* _Assigned task_:
The answer should consist of each line below that contains the word "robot".

* _Records to use_:

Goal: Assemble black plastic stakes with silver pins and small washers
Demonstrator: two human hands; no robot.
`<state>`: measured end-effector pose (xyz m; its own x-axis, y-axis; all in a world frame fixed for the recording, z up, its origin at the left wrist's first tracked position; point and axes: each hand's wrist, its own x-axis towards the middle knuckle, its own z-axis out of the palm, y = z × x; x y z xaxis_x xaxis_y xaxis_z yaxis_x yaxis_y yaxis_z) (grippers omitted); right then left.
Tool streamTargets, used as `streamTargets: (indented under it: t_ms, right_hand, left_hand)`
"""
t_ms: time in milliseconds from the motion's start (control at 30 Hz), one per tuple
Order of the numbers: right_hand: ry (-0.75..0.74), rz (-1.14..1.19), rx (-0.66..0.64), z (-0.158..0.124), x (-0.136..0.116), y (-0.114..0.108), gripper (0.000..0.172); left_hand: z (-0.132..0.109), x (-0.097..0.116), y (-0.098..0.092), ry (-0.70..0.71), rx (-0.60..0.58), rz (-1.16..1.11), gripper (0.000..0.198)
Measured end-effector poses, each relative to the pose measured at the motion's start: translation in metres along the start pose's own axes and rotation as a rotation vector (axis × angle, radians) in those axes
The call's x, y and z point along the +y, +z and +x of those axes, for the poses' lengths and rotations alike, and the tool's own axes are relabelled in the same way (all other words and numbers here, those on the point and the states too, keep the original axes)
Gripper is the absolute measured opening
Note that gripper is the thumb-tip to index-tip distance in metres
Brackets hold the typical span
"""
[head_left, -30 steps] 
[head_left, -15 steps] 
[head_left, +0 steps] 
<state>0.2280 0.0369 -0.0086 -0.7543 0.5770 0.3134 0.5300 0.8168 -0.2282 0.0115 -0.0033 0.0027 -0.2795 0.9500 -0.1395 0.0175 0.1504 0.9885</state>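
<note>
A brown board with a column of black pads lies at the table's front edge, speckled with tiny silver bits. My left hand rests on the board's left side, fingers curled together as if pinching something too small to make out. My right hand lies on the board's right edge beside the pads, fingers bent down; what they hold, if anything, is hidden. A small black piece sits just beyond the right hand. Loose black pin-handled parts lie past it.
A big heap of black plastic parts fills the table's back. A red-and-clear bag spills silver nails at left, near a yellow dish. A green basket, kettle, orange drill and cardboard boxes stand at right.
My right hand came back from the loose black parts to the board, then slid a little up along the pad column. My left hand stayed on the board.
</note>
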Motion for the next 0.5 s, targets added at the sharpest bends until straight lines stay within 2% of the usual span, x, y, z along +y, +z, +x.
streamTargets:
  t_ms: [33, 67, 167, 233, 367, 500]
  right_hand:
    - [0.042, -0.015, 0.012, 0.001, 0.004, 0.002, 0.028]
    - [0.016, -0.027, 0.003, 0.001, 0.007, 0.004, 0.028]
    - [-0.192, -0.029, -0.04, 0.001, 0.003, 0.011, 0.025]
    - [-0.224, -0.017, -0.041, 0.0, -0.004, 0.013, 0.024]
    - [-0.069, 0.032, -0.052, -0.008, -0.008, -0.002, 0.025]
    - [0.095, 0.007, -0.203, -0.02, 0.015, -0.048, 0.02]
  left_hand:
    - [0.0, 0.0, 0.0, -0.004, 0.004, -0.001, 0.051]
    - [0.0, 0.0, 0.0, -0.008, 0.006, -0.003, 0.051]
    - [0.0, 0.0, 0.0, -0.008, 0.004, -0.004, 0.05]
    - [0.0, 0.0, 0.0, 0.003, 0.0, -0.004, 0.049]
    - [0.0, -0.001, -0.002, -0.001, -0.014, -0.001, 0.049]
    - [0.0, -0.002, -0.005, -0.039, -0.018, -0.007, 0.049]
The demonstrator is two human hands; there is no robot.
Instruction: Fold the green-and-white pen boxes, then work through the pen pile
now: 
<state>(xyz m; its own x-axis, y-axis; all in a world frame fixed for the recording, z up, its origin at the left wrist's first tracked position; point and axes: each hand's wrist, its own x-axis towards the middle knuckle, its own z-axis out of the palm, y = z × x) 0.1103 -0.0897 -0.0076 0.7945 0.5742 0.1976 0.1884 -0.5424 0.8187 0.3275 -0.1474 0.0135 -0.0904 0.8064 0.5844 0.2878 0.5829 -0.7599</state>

* _Reply to the exercise_:
Demonstrator: two human hands; no robot.
The demonstrator is two human hands; there is no robot.

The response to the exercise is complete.